# Screen Printing, Music Festivals and Bands



## Printsome (Jul 31, 2013)

Screen printing, music festivals and bands: If you’re a music lover you probably noticed 2013 was a great year for summer music festivals around the globe; from Barcelona to Austin, millions have gone wild to the sound of their favourite bands live. After those glorious moments and melodies spent singing along with the rest of the crowd, I bet you couldn’t resist stopping by the festival shop tents to see how to spend that money that didn’t go on beers, right? I can’t think of a single music lover that doesn’t fancy bands and festivals merchandising.

Within that wonderful sea of colourful T-shirts, albums, bags and posters, you can’t help but notice that usually all the the official merchandising products are very similar, in a way. If not using the artist’s own hand draw sketches (most of them are very skilled!), music visual identity pieces are done by illustrators and designers hired by art directors of marketing agencies. They all use colours, typography and original illustrations to give the band (or a specific album) a unique personality.

Festivals brand identity and the Coachella Boutique
Lately there has been a significant increase in how music festivals deal with their visual identity as well – it’s been getting stronger from a marketing perspective, making it more interesting to see what’s going to come next year. This year, the creative director for Primavera Sound, André Cruz, created a modular and metamorphic triangle block system to represent the diversity of the event’s attendees and the eclectic mix of their lineup. And like with every big event, taking good care of the brand image is also a way of selling significant amounts of promotional merchandising later on.



















Spending more effort on having a great official shop inside of the festival can also make the difference when it comes to how visitors relate with the brand. A good example of this is the work developed by art director Edoardo Chavarin – alongside a team of designers and collaborators – for Coachella Boutique 2013; a space inside the festival grounds was dedicated to limited edition merchandise and artist/brand collaborations. If you went to the festival shop, you saw lots of all over prints (that appears to be trending lately) and bunches of screen printed T-shirts. The organisation even made it possible for people to screen print and buy personalised T-shirts live at the shop. Besides the unique experience you get from choosing your screens and the order they’re gonna be printed on the top of each other, the quality and long lasting finish it gives (besides looking awesome!) makes screen printing a huge must-have at any music event – even if just printing T-shirts in advance for selling.



















Band merch
Band merchandising follows the same path, with the idea to sell at concerts and online. It’s difficult to find one music project that never printed promotional T-shirts, hoodies, tote bags or even posters (screen printing on fine paper is a killer for designers eyes and music lovers). They’re beautiful souvenirs or gifts for any music fan to be proud to have around the house. The funny thing is that, although it involves initial setup costs (one screen per design color, plus a base layer to print onto coloured garments to ensure vibrancy), the end price of screen printing is always going to be the lowest when producing bulk orders – it also offers the best quality print.
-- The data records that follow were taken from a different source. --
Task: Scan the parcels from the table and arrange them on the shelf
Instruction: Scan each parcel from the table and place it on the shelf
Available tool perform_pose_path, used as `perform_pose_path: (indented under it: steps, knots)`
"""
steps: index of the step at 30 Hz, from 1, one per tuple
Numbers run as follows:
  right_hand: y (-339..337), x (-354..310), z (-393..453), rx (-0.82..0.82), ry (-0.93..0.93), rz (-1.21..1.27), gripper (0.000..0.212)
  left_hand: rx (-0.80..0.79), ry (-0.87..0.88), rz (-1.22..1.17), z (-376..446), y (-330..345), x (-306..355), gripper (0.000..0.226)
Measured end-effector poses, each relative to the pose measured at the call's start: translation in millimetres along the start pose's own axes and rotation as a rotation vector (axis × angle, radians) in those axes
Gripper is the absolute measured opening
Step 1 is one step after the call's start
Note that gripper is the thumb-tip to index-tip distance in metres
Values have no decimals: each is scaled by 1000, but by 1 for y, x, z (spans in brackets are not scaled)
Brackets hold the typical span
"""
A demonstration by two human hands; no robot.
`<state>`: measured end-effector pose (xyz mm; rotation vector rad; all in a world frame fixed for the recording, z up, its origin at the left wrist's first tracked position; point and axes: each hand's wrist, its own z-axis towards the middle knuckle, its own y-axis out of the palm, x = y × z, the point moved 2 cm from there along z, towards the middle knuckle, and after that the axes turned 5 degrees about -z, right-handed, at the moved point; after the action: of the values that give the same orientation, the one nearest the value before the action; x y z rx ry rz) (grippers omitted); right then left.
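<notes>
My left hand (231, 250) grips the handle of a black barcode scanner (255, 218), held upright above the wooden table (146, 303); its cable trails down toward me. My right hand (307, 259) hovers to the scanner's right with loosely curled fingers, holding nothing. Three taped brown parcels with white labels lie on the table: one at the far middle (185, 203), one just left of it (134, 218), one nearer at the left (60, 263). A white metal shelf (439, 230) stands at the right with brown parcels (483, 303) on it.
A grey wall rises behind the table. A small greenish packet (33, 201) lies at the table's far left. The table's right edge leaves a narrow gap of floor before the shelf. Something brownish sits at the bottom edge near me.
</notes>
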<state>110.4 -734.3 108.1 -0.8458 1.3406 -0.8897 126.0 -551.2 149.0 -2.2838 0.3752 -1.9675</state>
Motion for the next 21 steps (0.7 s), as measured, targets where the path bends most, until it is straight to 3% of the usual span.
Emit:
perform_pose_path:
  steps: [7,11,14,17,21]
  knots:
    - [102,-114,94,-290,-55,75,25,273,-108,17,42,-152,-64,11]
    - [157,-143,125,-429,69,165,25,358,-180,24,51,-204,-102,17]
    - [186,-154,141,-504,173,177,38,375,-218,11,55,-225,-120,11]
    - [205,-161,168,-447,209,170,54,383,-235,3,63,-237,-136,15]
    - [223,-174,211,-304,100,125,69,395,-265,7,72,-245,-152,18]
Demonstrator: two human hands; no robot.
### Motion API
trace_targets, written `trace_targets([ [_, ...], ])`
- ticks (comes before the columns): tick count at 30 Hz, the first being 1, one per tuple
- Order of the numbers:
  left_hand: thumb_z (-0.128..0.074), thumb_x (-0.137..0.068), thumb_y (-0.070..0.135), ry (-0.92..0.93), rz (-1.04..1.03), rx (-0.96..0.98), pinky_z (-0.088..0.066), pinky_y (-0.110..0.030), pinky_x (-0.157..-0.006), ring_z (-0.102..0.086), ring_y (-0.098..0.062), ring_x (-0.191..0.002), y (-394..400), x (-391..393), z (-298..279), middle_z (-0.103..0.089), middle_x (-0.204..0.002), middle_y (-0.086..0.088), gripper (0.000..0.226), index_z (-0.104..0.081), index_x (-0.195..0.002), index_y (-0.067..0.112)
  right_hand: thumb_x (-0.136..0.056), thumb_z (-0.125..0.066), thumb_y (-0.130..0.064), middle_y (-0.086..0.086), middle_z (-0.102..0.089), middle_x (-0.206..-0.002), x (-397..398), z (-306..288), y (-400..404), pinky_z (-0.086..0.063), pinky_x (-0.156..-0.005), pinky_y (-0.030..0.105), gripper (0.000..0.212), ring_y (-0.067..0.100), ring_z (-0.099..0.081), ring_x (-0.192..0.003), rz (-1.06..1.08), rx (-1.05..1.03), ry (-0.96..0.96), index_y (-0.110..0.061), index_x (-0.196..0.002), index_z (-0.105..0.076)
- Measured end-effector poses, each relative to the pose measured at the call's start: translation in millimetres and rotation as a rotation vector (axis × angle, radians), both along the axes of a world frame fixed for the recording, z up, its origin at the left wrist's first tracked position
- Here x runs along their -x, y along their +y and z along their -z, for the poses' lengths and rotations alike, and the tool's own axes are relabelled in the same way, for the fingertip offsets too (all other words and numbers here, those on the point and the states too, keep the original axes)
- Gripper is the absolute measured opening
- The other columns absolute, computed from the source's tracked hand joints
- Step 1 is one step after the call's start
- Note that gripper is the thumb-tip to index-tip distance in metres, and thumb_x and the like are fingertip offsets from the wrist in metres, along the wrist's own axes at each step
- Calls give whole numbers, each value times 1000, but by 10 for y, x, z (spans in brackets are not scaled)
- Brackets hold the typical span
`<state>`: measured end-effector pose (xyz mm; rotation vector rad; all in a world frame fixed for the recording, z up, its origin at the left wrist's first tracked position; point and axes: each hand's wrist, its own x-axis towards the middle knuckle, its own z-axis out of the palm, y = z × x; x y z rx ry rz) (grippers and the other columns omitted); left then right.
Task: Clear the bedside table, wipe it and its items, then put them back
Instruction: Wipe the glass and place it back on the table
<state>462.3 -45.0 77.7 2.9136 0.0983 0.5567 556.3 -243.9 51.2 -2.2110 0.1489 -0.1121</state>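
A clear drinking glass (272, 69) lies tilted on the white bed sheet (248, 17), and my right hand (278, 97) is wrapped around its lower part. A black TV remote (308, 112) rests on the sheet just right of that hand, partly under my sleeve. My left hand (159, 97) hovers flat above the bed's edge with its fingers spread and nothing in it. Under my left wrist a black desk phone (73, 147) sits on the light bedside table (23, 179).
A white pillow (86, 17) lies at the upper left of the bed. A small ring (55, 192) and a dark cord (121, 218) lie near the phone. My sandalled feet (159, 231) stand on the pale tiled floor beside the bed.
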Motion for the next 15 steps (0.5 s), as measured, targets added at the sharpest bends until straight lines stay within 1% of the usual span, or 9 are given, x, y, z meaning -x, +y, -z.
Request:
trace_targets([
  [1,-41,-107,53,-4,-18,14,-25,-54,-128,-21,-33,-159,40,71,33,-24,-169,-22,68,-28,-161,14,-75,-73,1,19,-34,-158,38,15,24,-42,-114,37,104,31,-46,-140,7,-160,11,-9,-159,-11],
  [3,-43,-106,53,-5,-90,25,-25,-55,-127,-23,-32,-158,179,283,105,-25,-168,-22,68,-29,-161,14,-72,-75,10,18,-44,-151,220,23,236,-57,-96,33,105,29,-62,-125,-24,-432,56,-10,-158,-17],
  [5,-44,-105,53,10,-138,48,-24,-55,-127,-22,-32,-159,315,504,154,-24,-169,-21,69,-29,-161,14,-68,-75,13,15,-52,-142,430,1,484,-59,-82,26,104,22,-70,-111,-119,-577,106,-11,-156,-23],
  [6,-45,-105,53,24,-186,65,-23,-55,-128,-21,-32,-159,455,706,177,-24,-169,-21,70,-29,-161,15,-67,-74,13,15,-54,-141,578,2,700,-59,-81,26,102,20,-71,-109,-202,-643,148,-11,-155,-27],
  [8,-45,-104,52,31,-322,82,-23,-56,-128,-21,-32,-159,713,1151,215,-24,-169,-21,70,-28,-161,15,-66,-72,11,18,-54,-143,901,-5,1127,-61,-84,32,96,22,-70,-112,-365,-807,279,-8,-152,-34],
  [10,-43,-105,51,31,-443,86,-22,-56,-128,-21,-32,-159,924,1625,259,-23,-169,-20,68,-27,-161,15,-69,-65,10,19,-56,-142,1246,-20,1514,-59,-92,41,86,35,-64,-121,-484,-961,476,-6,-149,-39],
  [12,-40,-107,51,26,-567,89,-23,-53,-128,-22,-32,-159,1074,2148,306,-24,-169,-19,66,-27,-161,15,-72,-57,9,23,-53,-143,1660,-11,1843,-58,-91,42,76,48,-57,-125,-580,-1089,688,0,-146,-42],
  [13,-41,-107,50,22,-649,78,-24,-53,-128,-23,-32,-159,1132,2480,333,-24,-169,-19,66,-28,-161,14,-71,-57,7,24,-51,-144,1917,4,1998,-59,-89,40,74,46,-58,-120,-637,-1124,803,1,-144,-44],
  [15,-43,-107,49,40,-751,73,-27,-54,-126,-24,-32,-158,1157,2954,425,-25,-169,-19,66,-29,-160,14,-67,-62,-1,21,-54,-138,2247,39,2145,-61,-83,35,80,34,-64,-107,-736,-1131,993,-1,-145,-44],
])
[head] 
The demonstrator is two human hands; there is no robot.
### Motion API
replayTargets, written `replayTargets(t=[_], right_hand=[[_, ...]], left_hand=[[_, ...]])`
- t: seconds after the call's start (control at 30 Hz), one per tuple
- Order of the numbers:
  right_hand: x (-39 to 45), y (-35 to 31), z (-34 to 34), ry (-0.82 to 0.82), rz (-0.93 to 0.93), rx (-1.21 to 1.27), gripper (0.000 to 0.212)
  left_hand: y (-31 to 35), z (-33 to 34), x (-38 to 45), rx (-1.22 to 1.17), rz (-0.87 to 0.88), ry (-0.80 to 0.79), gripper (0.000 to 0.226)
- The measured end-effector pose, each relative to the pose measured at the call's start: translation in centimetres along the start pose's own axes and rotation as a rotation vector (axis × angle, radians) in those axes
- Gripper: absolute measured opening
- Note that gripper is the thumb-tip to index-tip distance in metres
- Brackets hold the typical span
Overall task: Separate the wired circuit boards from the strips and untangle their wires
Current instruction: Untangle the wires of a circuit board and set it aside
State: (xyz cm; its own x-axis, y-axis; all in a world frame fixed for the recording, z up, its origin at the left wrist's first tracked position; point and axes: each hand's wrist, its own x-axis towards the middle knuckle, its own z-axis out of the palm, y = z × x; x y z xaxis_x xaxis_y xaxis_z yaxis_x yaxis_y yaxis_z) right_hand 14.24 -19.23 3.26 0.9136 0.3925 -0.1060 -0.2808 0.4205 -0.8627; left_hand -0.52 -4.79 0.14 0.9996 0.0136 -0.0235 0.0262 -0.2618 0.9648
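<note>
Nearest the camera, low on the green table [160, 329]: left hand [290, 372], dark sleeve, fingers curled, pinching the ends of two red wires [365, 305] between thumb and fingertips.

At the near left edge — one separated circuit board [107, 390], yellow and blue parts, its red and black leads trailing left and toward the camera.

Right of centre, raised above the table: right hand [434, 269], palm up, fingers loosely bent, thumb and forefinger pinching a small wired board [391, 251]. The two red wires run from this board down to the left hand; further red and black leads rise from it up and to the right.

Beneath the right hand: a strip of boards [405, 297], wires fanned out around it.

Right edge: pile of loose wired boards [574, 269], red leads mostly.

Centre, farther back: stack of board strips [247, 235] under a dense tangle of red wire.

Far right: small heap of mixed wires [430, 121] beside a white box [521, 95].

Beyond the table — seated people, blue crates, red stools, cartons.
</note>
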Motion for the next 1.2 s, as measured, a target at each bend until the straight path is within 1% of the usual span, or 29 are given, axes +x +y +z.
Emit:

Choosing the right garment is equally important, after all nobody wants to see all those dear memories of one festival on a warm summer’s day getting teared sooner than expected.



















At this point there are two things I’m looking forward for next year’s festivals: let the lineups be awesome in a festival close to me, and don’t stop getting creative when it comes down to powering your festival brand. As a design, music and merchandising lover, I’d thank you.


----------